**WORK REQUIRED:** Below are the records; copy each line in which "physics" can be found.

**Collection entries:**
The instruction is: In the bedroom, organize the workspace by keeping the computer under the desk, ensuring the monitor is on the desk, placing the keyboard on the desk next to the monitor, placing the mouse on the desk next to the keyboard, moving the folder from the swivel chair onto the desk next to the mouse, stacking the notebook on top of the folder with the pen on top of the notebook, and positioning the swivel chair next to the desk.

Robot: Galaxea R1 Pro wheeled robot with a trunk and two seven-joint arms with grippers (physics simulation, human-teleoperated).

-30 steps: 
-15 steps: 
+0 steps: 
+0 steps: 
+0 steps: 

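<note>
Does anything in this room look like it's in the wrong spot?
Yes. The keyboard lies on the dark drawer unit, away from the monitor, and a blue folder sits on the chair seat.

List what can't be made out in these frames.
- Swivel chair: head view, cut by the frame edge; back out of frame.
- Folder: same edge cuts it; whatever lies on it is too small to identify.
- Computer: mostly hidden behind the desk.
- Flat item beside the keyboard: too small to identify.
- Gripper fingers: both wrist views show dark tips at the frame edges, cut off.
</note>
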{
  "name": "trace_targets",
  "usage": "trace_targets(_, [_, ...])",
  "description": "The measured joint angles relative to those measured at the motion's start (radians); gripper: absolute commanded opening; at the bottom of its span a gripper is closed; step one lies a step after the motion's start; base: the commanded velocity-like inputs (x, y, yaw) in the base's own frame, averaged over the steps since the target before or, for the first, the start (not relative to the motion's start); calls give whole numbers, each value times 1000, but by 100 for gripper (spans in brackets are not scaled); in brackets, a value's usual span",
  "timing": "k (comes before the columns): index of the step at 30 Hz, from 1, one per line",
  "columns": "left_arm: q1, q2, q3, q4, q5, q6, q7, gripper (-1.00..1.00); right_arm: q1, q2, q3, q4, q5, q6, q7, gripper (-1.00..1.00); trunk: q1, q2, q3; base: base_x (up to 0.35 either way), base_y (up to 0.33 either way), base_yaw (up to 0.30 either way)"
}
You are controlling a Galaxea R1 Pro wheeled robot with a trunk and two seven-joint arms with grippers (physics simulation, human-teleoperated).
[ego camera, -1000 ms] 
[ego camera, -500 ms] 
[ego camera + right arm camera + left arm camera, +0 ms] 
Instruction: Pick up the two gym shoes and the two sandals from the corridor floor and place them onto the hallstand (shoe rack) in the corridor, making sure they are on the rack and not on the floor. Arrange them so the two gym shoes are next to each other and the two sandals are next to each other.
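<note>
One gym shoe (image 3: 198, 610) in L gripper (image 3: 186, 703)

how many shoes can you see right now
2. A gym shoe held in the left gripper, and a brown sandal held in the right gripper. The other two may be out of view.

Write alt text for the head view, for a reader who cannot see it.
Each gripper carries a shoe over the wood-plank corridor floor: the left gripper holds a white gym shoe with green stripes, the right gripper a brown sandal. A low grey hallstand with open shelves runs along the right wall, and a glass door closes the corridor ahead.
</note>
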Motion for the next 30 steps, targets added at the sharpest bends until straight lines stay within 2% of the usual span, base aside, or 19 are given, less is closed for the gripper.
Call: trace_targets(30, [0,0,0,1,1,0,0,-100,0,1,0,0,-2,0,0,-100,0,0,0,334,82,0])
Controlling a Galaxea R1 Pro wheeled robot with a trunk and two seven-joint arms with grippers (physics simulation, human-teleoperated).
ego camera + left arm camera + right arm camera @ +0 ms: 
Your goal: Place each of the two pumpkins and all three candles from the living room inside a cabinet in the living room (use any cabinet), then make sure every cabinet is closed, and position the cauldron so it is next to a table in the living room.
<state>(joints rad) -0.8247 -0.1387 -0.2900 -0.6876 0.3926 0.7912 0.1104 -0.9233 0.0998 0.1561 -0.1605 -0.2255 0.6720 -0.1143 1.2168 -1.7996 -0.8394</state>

**ANSWER SPACE:**
Robot: Galaxea R1 Pro wheeled robot with a trunk and two seven-joint arms with grippers (physics simulation, human-teleoperated).
You are controlling a Galaxea R1 Pro wheeled robot with a trunk and two seven-joint arms with grippers (physics simulation, human-teleoperated).
Controlling a Galaxea R1 Pro wheeled robot with a trunk and two seven-joint arms with grippers (physics simulation, human-teleoperated).

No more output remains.